PERUGIA, RAILWAY STATION, FOOTBALL TEAMS, RAG & BONE MAN, ETC., 1982
KEN WHISSON
oil on canvas
80.0 x 119.0 cm
Watters Gallery, Sydney
The Estate of the late James O. Fairfax AC, Sydney
Ken Whisson, Watters Gallery, Sydney, 2 – 19 May 1984, cat. 3
Wardell, M., ‘Ken Whisson, St Kilda to Perugia’, Art and Australia, vol. 22, no. 2, Summer 1984 (illus. on front cover)
Ken Whisson’s career can be divided into two periods: work made prior to his move to Italy, and those works painted in Italy between 1977 and 2016.
Prior to his departure for Italy in 1977, Whisson lived in the Melbourne bayside suburb of St Kilda. By 1982, Whisson had been living in Italy for five years and the familiar views of St Kilda were a distant memory, but it was the works he had created during these years which provided the platform for the Italian works that followed.
Arguably one of the artist’s finest works from his St Kilda period is Disembarkation at Cythera (idiot wind), 1976. Here the artist is on record as mashing-up the idea of Jean-Antoine Watteau’s baroque masterpiece of the same title with a Bob Dylan song from his 1975 album, Blood on The Tracks - Idiot Wind1. Blood on The Tracks is an incredibly painterly album – its complex images laden with memories, reflections and narratives jostle for prominence against slabs of landscape. Together they unravel against the backdrop of Dylan’s guitar and raw harmonica. The songwriter’s structuring of prose to create images in the songs included on Blood on the Tracks fitted with Whisson’s interest in depicting time past and present, as well as his own developing interest in the layering of images.

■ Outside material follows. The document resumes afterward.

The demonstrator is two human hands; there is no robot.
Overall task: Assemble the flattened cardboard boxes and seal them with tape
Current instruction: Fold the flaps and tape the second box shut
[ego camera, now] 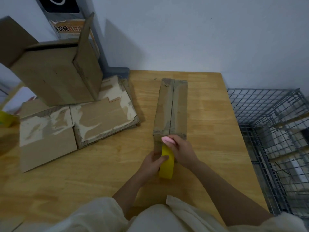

Dylan explained his approach to the album simply, ‘it was just a concept of putting in images that defy time – yesterday, today, tomorrow’.2
Perugia Railway Station, Football teams, Rag and Bone Man, etc, 1982, combines Whisson’s central themes to date and is perhaps one the finest works created during his Italian period. The scope of subject, as the title suggests, indicates that this is a major work. The railway station with its platforms, awnings and signals is clearly recognisable in the foreground and the placement of the railway tracks in the centre of the work is crucial. They both draw our eye into the composition and lead us on a journey through the painting, as well as evoking perspective and distance. On the train, and arrested in time, we traverse the Italian landscape. As we travel we see sporting events, factories, houses and trees. Fellow passengers are recalled in visceral detail… Time passes, and the images unfold in the traveller’s eye as each of the characters or forms plays their part. Together they create a recollection of the journey.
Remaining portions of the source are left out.